Sans s'en douter, Alex Chan, un jeune designer installé dans une banlieue parisienne touchée par les récentes émeutes qui ont ébranlé la France, a déclenché une petite révolution dans le monde de la vidéo en ligne.

Sans s'en douter, Alex Chan, un jeune designer installé dans une banlieue parisienne touchée par les récentes émeutes qui ont ébranlé la France, a déclenché une petite révolution dans le monde de la vidéo en ligne.

Avec un logiciel de cinéma d'animation en ligne, basé sur la technique des jeux vidéo, il a créé un petit film de treize minutes faisant le portrait d'une France profondément raciste, qui a suscité une avalanche de réactions aux États-Unis -le public visé- mais aussi en France.

Alex Chan, 27 ans, ignorait tout du logiciel «Machinima» quand il l'a choisi pour s'exprimer, en anglais, sur les émeutes qui ont secoué les banlieues françaises pendant trois semaines en novembre, dont celle qu'il habite à La Courneuve, au nord-est de Paris.

Son film, intitulé avec dérision «The French Democracy» (La démocratie française), a fait l'effet d'une bombe dans le petit monde des amateurs de vidéo d'animation en ligne, qui ont réalisé que ce média hybride pouvait avoir une portée politique, au-delà des clichés sur lesquels sont bâtis les jeux vidéo.

Dédié à Zyed et Bouna, les deux jeunes d'origine immigrée dont la mort accidentelle le 27 octobre près de Paris a déclenché les émeutes, le film met en scène trois jeunes Noirs confrontés à la discrimination raciale dans la rue, lors de contrôles d'identité ou dans leurs démarches pour trouver un logement ou un emploi.

L'intérêt médiatique qu'il a suscité en France et aux Etats-Unis a surtout fait prendre conscience à tous les réalisateurs en herbe qui veulent faire passer un message qu'avec un ordinateur et un logiciel à 50 euros, n'importe qui peut créer une vidéo d'animation en 3-D.
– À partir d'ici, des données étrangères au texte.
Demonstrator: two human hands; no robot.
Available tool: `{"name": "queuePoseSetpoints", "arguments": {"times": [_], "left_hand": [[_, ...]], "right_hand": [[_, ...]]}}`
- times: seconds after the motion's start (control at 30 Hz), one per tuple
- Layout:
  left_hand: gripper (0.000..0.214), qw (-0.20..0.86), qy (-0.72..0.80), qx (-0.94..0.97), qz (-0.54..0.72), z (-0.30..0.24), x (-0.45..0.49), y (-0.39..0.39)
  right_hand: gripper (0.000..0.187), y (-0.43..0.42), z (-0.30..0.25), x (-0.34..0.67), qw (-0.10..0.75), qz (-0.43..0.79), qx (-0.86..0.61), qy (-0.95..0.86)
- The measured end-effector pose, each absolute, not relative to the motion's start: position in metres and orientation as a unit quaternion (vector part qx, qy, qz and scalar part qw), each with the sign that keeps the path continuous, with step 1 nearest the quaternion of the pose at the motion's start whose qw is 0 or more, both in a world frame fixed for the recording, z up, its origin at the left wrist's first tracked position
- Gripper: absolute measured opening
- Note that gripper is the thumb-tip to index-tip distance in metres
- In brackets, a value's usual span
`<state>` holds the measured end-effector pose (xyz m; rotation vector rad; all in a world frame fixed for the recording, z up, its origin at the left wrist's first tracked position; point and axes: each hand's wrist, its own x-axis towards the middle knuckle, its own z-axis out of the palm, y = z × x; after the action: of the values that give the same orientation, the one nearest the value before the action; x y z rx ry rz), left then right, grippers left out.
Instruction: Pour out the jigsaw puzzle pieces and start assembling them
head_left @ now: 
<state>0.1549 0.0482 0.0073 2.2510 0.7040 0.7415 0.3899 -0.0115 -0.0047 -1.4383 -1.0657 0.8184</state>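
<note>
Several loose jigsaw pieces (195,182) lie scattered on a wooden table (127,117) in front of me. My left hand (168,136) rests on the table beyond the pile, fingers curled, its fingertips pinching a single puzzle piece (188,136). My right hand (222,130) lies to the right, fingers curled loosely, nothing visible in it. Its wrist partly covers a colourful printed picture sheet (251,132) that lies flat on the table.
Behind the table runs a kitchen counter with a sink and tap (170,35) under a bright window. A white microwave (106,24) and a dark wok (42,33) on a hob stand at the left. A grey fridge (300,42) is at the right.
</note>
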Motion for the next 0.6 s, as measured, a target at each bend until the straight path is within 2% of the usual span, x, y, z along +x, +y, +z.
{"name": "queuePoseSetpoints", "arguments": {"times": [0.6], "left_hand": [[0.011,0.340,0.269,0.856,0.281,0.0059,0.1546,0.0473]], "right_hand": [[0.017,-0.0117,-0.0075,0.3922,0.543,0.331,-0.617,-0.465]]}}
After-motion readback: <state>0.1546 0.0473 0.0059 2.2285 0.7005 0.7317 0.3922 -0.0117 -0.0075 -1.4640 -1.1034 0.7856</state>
«Quand j'ai vu pour la première fois ce film, ç'a été un grand moment parce que j'ai réalisé l'utilisation qu'on pouvait faire de ce média», explique Paul Marino, qui dirige à New York l'Académie des arts et sciences Machinima. «Alex a touché les gens avec quelque chose qui vient du coeur, une forme d'expression militante. Jusqu'à maintenant, Machinima avait essentiellement été utilisé pour de la distraction», commente-t-il.

«J'ai découvert ce qu'est la machinima après avoir mis mon film en ligne», explique pour sa part Alex Chan. «J'ai eu beaucoup de réactions, des mails, des forums, de gens qui étaient émus ou inspirés par le film. Si ce film peut pousser des jeunes à s'engager plus dans la société, bien sûr cela me fait plaisir».

Même si le logiciel, baptisé The movies, fait se déplacer les personnages dans un décor new-yorkais, les références à la situation française sont plus qu'évidentes, avec la révolte des trois jeunes sur fond de discours musclé d'un ministre de l'Intérieur. Les dialogues, sous forme de sous-titres, ont été écrits dans un anglais souvent approximatif par Alex Chan lui-même, pour toucher directement le public américain.

Né en France de parents émigrés de Hong Kong, Chan ne se définit pas comme un immigré même s'il reconnaît avoir fait l'expérience amère de la discrimination. «En France, le racisme est souvent caché. La discrimination n'est pas seulement raciale mais également culturelle et sociale».

Lancé au milieu des années 1990, Machinima est rapidement devenu une forme d'expression artistique, générant des milliers de petits films d'animation visibles sur des sites spécialisés, comme machinima.com ou roosterteeth.com.

Machinima délivre même ses propres Oscars, avec une cérémonie dont l'édition 2005 s'est déroulée au Musée de l'image animée, à New York.